Every time a murder case or major crime happens, we often see comments like, “This is what happens when the death penalty is abolished.” But this is where clarity matters. What was abolished was not the death penalty itself, but the mandatory death penalty. That distinction is not small. It changes the entire meaning of the discussion. The death penalty still exists for certain offences, but judges now have more room to evaluate the full context of a case before deciding the appropriate sentence.
This is not about defending criminals. It is about ensuring that justice is not reduced to a fixed command without considering facts, intent, circumstances, evidence, and proportionality. In law, one word like “mandatory” can change the power of a judge. The same principle applies directly to AI. If our understanding of a matter is unclear, incomplete, or emotionally driven, the output from an AI agent will also reflect that weakness.
AI agents do not magically create clarity from confusion. They operate based on the instructions, context, parameters, and guardrails we provide. If we define the problem wrongly, the agent may execute the wrong solution perfectly. That is actually more dangerous, because a wrong decision made manually is already risky, but a wrong decision automated by an AI agent can scale very fast.
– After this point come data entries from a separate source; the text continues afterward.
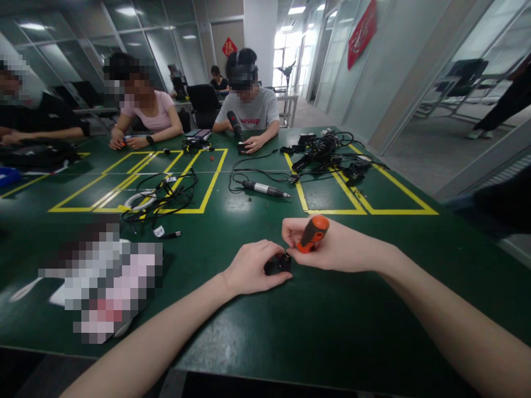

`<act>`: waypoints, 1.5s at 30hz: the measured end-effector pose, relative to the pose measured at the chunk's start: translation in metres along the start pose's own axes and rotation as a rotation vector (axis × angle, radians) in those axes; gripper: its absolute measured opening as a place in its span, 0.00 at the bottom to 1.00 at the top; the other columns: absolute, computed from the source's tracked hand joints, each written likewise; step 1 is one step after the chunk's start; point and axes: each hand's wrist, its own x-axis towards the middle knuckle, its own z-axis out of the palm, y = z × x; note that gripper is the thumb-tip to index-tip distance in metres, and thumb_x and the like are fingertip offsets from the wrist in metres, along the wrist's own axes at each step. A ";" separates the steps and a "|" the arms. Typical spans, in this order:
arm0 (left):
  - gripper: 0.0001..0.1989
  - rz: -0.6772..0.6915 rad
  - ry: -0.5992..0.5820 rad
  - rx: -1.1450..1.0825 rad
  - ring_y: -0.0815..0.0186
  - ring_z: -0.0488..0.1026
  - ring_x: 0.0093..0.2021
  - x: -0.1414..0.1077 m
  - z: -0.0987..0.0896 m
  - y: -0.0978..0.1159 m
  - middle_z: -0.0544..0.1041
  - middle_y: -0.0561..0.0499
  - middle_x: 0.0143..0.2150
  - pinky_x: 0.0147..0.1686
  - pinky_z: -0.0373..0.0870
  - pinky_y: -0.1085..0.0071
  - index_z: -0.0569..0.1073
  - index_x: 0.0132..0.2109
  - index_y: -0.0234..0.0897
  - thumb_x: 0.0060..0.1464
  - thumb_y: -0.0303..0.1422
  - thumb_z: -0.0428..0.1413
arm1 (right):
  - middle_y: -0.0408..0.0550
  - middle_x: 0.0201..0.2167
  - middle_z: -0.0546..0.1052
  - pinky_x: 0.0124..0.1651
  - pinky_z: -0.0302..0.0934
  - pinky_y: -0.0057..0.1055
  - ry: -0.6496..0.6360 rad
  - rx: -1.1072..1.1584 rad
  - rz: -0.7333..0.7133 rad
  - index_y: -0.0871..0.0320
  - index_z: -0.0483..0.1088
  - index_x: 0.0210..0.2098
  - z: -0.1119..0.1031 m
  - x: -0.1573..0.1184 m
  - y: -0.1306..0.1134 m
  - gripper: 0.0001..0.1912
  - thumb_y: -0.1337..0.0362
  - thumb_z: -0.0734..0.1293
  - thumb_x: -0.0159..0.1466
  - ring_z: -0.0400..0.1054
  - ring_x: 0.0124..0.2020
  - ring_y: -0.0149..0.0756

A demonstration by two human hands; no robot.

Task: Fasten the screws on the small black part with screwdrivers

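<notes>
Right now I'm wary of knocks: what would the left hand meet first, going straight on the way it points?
Most likely the right hand, close ahead with an orange-and-black handle in its grip. The left hand, holding a small black part, points toward it, though depth there is unclear.

Far-side grey T-shirt [265, 108] is reading "wassup" in red, first letter looking kinda cut off. Red diamond sign [229, 47] on the far beige panel [218, 33] is showing 福. Red banner [362, 34] far right and white cable tag [159, 231] left are coming out unreadable.
</notes>
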 end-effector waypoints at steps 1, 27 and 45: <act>0.17 0.006 0.007 -0.012 0.63 0.78 0.38 0.000 0.000 0.000 0.81 0.49 0.39 0.39 0.72 0.69 0.75 0.45 0.37 0.58 0.45 0.65 | 0.38 0.26 0.68 0.31 0.55 0.27 -0.005 0.005 0.001 0.55 0.64 0.33 0.000 0.000 -0.001 0.05 0.65 0.67 0.60 0.60 0.27 0.31; 0.17 -0.012 0.054 -0.005 0.65 0.76 0.34 -0.001 0.003 -0.002 0.80 0.50 0.36 0.35 0.70 0.71 0.75 0.43 0.36 0.58 0.46 0.65 | 0.37 0.24 0.66 0.30 0.53 0.28 0.014 -0.020 -0.018 0.55 0.63 0.31 0.001 0.001 0.004 0.08 0.63 0.67 0.61 0.58 0.26 0.30; 0.18 -0.042 0.037 0.001 0.65 0.76 0.34 -0.001 0.000 -0.001 0.79 0.51 0.36 0.36 0.71 0.71 0.75 0.42 0.37 0.57 0.47 0.66 | 0.37 0.25 0.64 0.31 0.53 0.29 0.026 0.013 -0.023 0.55 0.62 0.30 0.000 0.003 0.001 0.07 0.63 0.66 0.61 0.57 0.26 0.31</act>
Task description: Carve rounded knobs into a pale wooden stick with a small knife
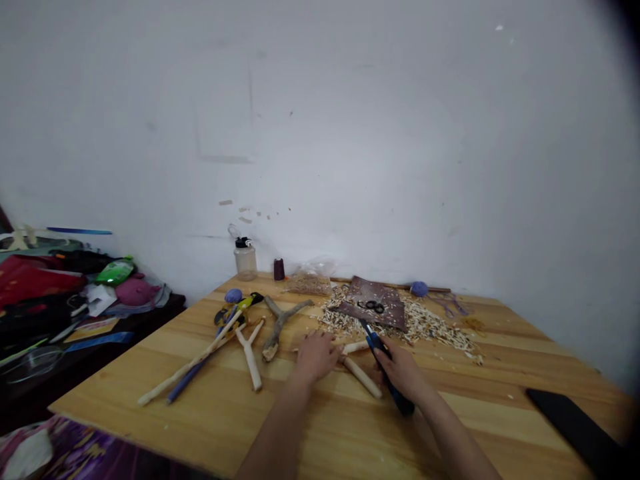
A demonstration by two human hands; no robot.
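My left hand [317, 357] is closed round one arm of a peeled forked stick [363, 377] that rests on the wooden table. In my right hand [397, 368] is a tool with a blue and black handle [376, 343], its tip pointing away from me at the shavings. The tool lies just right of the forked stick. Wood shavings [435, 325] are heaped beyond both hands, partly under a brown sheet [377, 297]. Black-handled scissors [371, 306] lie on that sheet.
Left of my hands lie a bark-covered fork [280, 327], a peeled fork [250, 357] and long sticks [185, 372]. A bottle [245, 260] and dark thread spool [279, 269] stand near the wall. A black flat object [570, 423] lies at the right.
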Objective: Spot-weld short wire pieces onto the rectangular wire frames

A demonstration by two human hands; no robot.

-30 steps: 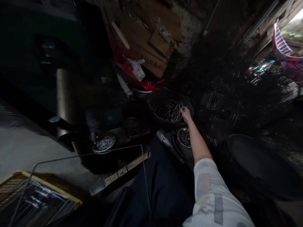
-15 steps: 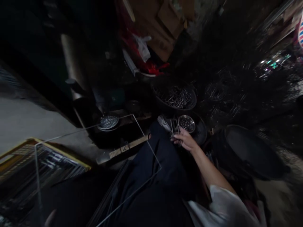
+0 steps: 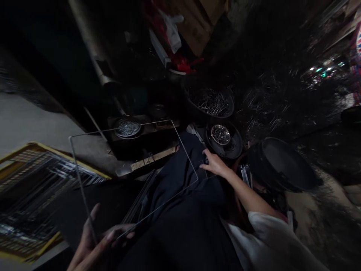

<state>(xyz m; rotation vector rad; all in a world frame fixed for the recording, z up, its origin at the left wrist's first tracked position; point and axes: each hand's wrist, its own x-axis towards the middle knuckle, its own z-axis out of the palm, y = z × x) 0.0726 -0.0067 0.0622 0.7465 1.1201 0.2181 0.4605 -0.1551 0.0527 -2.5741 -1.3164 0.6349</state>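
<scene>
Okay, I see the left hand low in the view, its fingers curled loosely around the lower corner of a thin silver bent-wire rectangular frame, which lies tilted across the dark trousers on the person's lap. The right hand rests at the frame's far edge, fingers half spread; I cannot tell whether they pinch anything. Just beyond that hand, a round steel bowl of nails sits in a black dish, beside a wide black basin heaped with steel nails. A flat round steel tray of small metal pieces sits on a dark stand to the left. A black round pan lies right of the right forearm, and a yellow-rimmed wire crate sits on the grey concrete floor.
</scene>
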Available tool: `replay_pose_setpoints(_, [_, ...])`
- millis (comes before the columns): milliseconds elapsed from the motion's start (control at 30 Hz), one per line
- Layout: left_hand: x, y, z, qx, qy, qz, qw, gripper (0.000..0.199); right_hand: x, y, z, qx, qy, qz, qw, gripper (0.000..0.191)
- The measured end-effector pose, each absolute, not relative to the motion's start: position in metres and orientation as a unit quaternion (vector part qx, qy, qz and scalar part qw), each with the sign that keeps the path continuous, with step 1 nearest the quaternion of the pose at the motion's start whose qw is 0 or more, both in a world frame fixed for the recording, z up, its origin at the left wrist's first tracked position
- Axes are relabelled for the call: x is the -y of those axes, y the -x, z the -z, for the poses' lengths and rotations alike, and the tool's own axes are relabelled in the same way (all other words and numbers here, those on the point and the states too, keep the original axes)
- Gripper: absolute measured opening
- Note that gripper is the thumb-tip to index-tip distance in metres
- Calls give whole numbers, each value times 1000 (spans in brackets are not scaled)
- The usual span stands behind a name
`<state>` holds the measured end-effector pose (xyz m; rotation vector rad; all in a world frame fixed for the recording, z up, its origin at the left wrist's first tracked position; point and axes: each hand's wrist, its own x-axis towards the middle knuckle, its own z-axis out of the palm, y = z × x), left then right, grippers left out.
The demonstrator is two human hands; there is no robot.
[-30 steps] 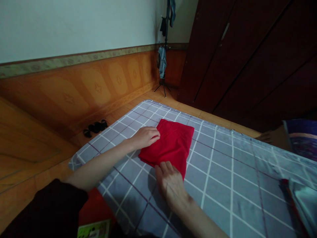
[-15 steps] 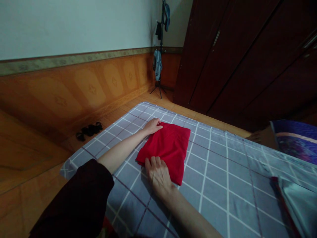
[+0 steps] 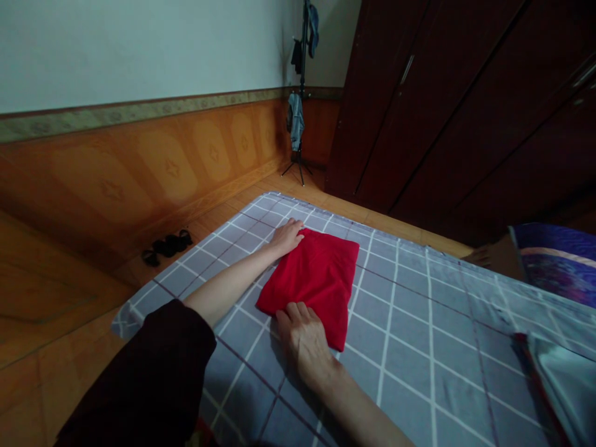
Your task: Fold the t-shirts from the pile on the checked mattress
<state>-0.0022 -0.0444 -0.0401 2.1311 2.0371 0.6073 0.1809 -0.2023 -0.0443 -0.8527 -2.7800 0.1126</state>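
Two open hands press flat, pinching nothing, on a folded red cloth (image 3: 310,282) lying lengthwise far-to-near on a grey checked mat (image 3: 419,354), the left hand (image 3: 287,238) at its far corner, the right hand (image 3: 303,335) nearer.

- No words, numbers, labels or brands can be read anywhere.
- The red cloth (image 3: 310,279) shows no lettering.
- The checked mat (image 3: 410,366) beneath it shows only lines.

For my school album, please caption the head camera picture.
Left hand and right hand touch a folded red cloth on a grey checked mat.
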Motion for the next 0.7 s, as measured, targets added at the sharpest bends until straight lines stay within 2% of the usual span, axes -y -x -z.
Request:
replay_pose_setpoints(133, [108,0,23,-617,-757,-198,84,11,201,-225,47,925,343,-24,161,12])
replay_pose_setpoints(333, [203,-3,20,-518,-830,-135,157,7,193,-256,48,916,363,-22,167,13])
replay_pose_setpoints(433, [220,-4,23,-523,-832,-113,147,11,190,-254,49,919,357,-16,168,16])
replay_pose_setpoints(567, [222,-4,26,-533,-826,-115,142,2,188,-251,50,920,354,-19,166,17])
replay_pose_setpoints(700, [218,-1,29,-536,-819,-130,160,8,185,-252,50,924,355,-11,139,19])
This is why human understanding must come before automation. Before we ask AI to decide, recommend, classify, approve, reject, escalate, or execute, we must first be clear about what we actually mean. Clarity is not just good communication. Clarity is governance. Clarity is risk control. Clarity is the difference between an AI agent that helps the business and an AI agent that creates a new problem at machine speed.
Whether in public policy, law, or artificial intelligence, the lesson is the same. Do not automate what you do not understand. Do not let emotion replace definition. And do not expect an AI agent to make the right decision when the human instruction behind it is already unclear.